Good luck with that thing. When the original purchaser posted it, I was really looking forward to seeing it grown in. Can't wait to see how it turns out. A large group of vanzos would be awesome. I wish I could do a group that large. You'll have a high probability of seeing them.


----------



## kitcolebay (Apr 7, 2012)

JasonE said:


> Good luck with that thing. When the original purchaser posted it, I was really looking forward to seeing it grown in. Can't wait to see how it turns out.


Same here! Wishing you the best and subscribed!

-Chris


----------



## Jungleboy (Dec 24, 2011)

I would've love to have seen that for sell on Craigslist. I'm extremely jealous!

Subscribed!!!


----------



## Spaff (Jan 8, 2011)

senditdonkey said:


> I don't know what A. Hanelli is, googled and found clothing line


A. hahneli is Ameerega hahneli, a very cool, underappreciated leaf litter species. It is very similar to A. altamazonica. Most people will say they're just little brown frogs. They do have a nice call, interesting belly coloration and flask marks.


----------



## Boondoggle (Dec 9, 2007)

senditdonkey said:


> ...I don't care about putting fancy/pricey frogs, just want visible and active as will be display built in to wall in living room.


VERY nice. 

800 lbs? Hope you have a concrete slab.


----------



## DrawntoLife (Nov 12, 2009)

Boondoggle said:


> VERY nice.
> 
> 800 lbs? Hope you have a concrete slab.


He won't need the slab, I have an aquarium weighing over 1100 pounds in a 24x24 area in my upstairs room, floor is made of 2x4 and 3/4 ply. Me and my brother put another 1 1/4 ply under it about 36x36 for peace of mind.
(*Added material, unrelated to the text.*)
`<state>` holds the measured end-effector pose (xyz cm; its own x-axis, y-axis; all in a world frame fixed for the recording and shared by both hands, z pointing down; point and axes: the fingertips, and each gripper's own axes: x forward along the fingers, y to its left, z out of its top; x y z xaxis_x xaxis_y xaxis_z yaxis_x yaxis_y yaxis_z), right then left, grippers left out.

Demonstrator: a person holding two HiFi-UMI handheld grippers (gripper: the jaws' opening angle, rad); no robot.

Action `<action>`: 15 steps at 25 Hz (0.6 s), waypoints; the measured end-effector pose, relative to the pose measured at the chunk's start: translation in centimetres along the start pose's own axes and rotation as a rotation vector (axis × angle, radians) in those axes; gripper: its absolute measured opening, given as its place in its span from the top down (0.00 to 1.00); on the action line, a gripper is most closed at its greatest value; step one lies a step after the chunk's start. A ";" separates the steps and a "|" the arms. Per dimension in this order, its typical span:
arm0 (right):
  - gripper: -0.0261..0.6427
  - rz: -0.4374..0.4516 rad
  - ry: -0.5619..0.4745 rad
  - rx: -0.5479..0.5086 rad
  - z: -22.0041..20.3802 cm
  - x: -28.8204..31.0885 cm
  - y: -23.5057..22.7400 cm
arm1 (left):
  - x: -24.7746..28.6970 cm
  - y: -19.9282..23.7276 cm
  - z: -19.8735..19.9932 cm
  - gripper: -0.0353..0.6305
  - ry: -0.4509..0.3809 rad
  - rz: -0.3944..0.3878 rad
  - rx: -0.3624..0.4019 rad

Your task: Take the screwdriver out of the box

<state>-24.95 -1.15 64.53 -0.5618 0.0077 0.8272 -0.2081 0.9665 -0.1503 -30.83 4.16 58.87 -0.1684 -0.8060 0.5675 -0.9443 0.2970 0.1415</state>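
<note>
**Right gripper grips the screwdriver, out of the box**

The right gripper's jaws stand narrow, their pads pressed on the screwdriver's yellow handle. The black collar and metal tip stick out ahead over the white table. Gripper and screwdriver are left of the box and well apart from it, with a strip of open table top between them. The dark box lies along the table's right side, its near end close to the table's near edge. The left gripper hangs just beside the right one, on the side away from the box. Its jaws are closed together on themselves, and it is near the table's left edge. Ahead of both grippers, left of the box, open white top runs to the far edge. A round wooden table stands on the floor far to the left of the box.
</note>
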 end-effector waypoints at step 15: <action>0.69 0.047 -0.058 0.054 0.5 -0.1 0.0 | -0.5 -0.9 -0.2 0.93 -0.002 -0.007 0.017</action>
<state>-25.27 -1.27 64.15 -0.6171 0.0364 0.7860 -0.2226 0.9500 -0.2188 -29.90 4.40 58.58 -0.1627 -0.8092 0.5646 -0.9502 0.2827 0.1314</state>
No sag  so he won't need concrete


----------



## Firawen (Jan 29, 2012)

senditdonkey said:


> Its pretty large about 4.5' wide and nearly 8' high.


Are you referring to the whole thing including the stand or the tank alone?

Good luck with this build, I thought my current build was gonna be cool until I saw this...



Sent from my SGH-T959V using Tapatalk 2


----------



## chrism (Apr 11, 2007)

Was there ever pictures of this finished?


----------



## pdfer (Jul 3, 2013)

yeah this is really cool hardscape I think...kinda looks like there should be a frog log ride or something though when it isn't planted.


----------



## Limitedjive (Jan 16, 2013)

Really looking forward to seeing it finished.


----------